DIY: Create Your Own Cloud with Kubernetes (Part 3)

Author: Andrei Kvapil (Ænix)

Approaching the most interesting phase, this article delves into running Kubernetes within
Kubernetes. Technologies such as Kamaji and Cluster API are highlighted, along with their
integration with KubeVirt.

Previous discussions have covered
preparing Kubernetes on bare metal
and
how to turn Kubernetes into virtual machines management system.
This article concludes the series by explaining how, using all of the above, you can build a
full-fledged managed Kubernetes and run virtual Kubernetes clusters with just a click.

First up, let’s dive into the Cluster API.

Cluster API

Cluster API is an extension for Kubernetes that allows the management of Kubernetes clusters as
custom resources within another Kubernetes cluster.

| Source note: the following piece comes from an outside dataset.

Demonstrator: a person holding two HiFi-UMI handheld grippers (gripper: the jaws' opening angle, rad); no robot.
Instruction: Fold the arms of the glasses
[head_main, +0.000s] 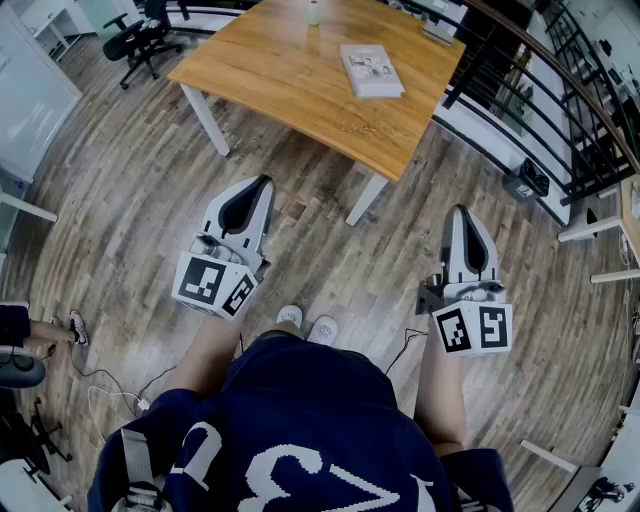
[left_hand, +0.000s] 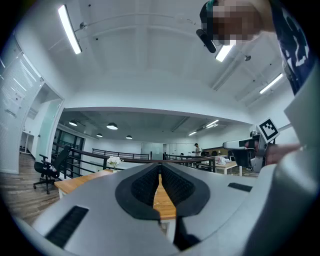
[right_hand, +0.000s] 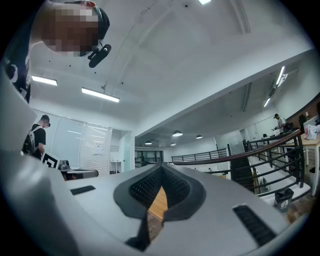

The main goal of the Cluster API is to provide a unified interface for describing the basic
entities of a Kubernetes cluster and managing their lifecycle. This enables the automation of
processes for creating, updating, and deleting clusters, simplifying scaling, and infrastructure
management.

Within the context of Cluster API, there are two terms: management cluster and
tenant clusters.

Management cluster is a Kubernetes cluster used to deploy and manage other clusters.
This cluster contains all the necessary Cluster API components and is responsible for describing,
creating, and updating tenant clusters. It is often used just for this purpose.
Tenant clusters are the user clusters or clusters deployed using the Cluster API. They are
created by describing the relevant resources in the management cluster. They are then used for
deploying applications and services by end-users.

It’s important to understand that physically, tenant clusters do not necessarily have to run on
the same infrastructure with the management cluster; more often, they are running elsewhere.

A diagram showing interaction of management Kubernetes cluster and tenant Kubernetes clusters using Cluster API

For its operation, Cluster API utilizes the concept of providers which are separate controllers
responsible for specific components of the cluster being created. Within Cluster API, there are
several types of providers. The major ones are:

Infrastructure Provider, which is responsible for providing the computing infrastructure, such as virtual machines or physical servers.
Control Plane Provider, which provides the Kubernetes control plane, namely the components kube-apiserver, kube-scheduler, and kube-controller-manager.
Bootstrap Provider, which is used for generating cloud-init configuration for the virtual machines and servers being created.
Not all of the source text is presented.